How to effectively develop and manage LP advisory committees

LP Advisory Committee

LP Advisory Committees The vast majority of private investment funds have limited partner advisory committees (a.k.a. advisory boards, conflict committees, valuation committees, etc.) (LP Advisory Committees). LP Advisory Committees are composed of representatives of limited partners, usually significant institutional limited partners, that are appointed by the general partner and almost invariably serve without compensation. While occasionally viewed by general partners as a potential burden, LP Advisory Committees can be a very useful tool for general partners, allowing them to have conflicts or investment restrictions waived by a subset of limited partners who are informed and responsive and by providing a useful sounding board for other matters.

These LP Advisory Committees should be distinguished from the occasional fund manager’s industry advisory board composed of persons who are experts in the fund’s investment focus and who provide advice and market insight to the general partner, often in exchange for a share of carry or an opportunity to invest in the fund on favorable terms.

Role of LP Advisory Committees

The role of LP Advisory Committees varies from fund to fund but they are primarily related to three broad categories: (i) conflicts of interest, (ii) waivers of restrictions in the partnership agreement, and (iii) general oversight.

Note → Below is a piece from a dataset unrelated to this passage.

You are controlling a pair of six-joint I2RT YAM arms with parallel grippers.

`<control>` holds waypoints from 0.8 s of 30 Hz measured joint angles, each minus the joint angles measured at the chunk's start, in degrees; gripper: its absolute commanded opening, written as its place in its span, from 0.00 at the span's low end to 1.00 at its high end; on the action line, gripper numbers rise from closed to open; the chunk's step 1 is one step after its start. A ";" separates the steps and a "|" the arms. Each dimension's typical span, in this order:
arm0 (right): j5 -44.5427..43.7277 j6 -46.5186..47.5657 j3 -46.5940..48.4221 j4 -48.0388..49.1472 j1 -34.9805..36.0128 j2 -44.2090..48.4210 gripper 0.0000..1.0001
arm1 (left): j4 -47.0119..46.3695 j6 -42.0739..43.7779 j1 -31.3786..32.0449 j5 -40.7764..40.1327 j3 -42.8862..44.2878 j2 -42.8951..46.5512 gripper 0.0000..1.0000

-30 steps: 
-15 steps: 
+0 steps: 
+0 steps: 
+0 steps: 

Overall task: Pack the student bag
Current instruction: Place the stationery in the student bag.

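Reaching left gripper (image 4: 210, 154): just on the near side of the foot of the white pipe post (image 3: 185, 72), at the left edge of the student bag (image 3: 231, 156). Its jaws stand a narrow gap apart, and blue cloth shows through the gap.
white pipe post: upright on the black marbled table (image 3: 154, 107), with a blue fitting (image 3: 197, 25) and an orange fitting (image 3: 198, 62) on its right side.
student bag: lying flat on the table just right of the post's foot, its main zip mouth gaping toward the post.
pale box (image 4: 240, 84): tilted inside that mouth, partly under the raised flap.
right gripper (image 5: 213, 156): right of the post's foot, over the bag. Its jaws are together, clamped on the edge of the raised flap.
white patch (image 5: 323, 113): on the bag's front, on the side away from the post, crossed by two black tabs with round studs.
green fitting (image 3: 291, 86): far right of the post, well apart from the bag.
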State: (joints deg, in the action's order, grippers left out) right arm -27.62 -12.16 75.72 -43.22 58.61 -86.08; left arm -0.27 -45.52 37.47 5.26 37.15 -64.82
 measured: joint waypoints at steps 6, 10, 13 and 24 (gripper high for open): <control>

Conflict of Interest Transactions

The traditional role of an LP Advisory Committee is to act as a decision making body with respect to conflicts that may arise between the interests of the limited partners and the interests of the general partner in the course of the life of the fund. In order to resolve these conflicts, the LP Advisory Committee is typically given the right to approve or disapprove conflict-of-interest transactions and, if approval is received, the terms of the partnership agreement typically provide that the general partner will be insulated from conflict claims by other limited partners with respect to an approved transaction. These transactions may encompass any of the following:

  • Investments in portfolio companies of affiliated funds  
  • Purchases of securities from or sales to affiliates of the general partner  
  • Affiliates lending to the fund  
  • Service contracts with affiliates of the general partner  
  • Approval of the valuation methodology employed by the general partner or the right to review and approve or disapprove the valuations prepared by the general partner

Override of Partnership Agreement Restrictions

Another traditional role of LP Advisory Committees is to waive certain restrictions or thresholds set forth in the fund’s partnership agreement. When such powers are included in the limited partnership 2 agreement and agreed to by all the limited partners, the LP Advisory Committee can exercise its discretion to take certain actions that may include, without limitation, any of the following:

  • Approval of partnership term extensions
  • Approval of new key persons  
  • Approval of follow-on investments after the expiration of the investment period  
  • Waiver of investment restrictions (e.g., caps on investment in a single portfolio company, in public securities or in foreign companies) 
  • Approval of a change of control of general partner or investment manager

General Oversight

An LP Advisory Committee sometimes takes on a greater role in oversight and provides transparency with respect to the activities of the fund and the general partner by receiving sensitive financial and other data that may include, without limitation, any of the following:

  • Additional financial reports (e.g., detailed expenses, receipt of portfolio company fees) 
  • Access to fund auditors  
  • Approval of variances from GAAP accounting  
  • Reports on defaults, potential litigation, or other significant events

Understanding Limited Partner Concerns

Limited partners have limited liability because they do not participate in the day-to-day business of a fund. Service on an LP Advisory Committee generally will not jeopardize this status. In fact, Delaware law has a very clear list of what does not constitute participation in the day-to-day business of the fund,1 and service on such committees is listed among many other permitted activities.

However, as LP Advisory Committees appear to be taking on an ever-widening scope of responsibilities and oversight, there is some concern among limited partners that LP Advisory Committees may in some circumstances be taking on more responsibility than is prudent even if they do not rise to the level of being viewed as general partners. This concern arises when the LP Advisory Committee is making decisions that might best be considered by all the limited partners or when decisions fall beyond the scope of expertise or the functions of the LP Advisory Committee.